* [WHAT NEEDS TO BE DONE]:
Only the lines from the top of the material through the line containing "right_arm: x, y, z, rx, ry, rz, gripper" should be restated, each one exactly.

* [ENTRIES SHOWN]:
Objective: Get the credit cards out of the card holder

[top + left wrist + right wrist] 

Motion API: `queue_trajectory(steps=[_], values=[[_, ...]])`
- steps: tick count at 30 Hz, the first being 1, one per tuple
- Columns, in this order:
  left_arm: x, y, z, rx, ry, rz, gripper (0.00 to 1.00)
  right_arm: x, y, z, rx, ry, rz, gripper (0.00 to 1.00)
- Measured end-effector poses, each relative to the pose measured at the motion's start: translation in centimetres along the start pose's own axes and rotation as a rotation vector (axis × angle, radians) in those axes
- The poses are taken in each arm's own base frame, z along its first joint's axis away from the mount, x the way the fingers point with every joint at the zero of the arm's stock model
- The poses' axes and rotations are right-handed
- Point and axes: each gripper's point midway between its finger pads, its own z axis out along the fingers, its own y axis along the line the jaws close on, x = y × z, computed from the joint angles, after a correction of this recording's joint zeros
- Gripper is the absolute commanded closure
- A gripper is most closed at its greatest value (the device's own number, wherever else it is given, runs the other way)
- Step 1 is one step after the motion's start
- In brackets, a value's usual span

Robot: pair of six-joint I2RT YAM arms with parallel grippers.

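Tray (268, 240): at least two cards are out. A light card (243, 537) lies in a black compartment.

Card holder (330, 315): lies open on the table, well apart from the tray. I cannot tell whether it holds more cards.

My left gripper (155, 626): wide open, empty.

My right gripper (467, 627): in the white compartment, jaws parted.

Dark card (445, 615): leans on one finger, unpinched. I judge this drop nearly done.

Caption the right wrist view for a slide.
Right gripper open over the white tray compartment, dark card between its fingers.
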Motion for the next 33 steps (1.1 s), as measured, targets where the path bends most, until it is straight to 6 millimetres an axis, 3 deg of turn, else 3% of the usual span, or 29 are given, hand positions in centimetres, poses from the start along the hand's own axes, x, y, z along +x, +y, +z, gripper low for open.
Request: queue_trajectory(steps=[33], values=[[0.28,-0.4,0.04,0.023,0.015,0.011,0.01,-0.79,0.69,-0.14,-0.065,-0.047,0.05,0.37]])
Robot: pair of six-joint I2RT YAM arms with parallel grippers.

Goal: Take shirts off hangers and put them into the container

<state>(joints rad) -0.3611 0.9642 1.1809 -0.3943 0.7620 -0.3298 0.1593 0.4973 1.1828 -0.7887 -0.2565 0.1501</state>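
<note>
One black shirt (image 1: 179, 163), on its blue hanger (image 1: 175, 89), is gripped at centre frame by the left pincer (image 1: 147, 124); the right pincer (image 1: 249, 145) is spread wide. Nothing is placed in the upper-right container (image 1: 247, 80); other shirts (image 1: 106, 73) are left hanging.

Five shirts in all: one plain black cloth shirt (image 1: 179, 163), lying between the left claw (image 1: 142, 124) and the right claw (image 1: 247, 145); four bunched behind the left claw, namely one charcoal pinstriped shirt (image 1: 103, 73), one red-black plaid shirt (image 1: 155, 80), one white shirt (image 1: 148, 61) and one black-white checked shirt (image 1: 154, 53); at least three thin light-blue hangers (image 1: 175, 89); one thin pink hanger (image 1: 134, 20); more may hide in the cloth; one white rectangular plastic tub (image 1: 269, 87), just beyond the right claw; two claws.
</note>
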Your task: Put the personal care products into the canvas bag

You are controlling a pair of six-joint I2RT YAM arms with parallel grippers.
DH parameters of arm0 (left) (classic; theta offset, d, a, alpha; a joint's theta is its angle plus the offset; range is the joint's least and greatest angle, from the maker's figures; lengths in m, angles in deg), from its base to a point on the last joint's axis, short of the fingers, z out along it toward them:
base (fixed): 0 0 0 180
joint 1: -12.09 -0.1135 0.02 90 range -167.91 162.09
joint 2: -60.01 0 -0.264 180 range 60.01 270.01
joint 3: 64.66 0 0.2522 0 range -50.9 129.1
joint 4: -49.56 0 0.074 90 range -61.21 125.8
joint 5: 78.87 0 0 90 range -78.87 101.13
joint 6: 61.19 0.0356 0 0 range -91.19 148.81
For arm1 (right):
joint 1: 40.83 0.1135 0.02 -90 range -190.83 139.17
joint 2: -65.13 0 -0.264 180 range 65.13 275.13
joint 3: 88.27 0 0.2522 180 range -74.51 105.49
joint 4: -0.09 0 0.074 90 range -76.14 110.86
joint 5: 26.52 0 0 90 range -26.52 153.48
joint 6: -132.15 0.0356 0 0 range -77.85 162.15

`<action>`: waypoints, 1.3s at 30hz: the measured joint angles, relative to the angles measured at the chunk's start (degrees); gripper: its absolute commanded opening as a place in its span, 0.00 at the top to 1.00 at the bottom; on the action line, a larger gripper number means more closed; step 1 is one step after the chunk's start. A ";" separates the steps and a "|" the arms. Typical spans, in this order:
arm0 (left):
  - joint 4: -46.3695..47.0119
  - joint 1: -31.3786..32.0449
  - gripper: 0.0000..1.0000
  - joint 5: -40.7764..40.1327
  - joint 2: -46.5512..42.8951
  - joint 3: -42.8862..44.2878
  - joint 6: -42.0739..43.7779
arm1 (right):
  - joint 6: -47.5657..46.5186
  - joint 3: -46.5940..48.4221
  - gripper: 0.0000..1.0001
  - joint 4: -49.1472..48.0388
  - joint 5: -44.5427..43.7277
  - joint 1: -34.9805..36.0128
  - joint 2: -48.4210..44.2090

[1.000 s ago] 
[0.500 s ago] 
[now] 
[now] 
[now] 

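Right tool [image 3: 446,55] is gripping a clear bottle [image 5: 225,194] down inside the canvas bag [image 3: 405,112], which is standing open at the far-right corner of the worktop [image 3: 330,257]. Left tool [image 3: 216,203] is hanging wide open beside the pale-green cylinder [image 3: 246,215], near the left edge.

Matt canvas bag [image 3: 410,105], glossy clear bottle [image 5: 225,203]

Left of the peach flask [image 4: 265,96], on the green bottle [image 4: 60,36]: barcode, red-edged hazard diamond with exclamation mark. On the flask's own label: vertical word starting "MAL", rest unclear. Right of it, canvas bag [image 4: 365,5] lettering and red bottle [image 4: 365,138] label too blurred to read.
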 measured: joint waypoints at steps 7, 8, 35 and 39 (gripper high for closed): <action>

* [YOUR SOLUTION]:
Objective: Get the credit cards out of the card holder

[top + left wrist + right wrist] 

Motion API: `queue_trajectory(steps=[_], values=[[_, ...]])`
- steps: tick count at 30 Hz, the first being 1, one per tuple
- Columns, in this order:
  left_arm: x, y, z, rx, ry, rz, gripper (0.00 to 1.00)
  right_arm: x, y, z, rx, ry, rz, gripper (0.00 to 1.00)

That completes the output.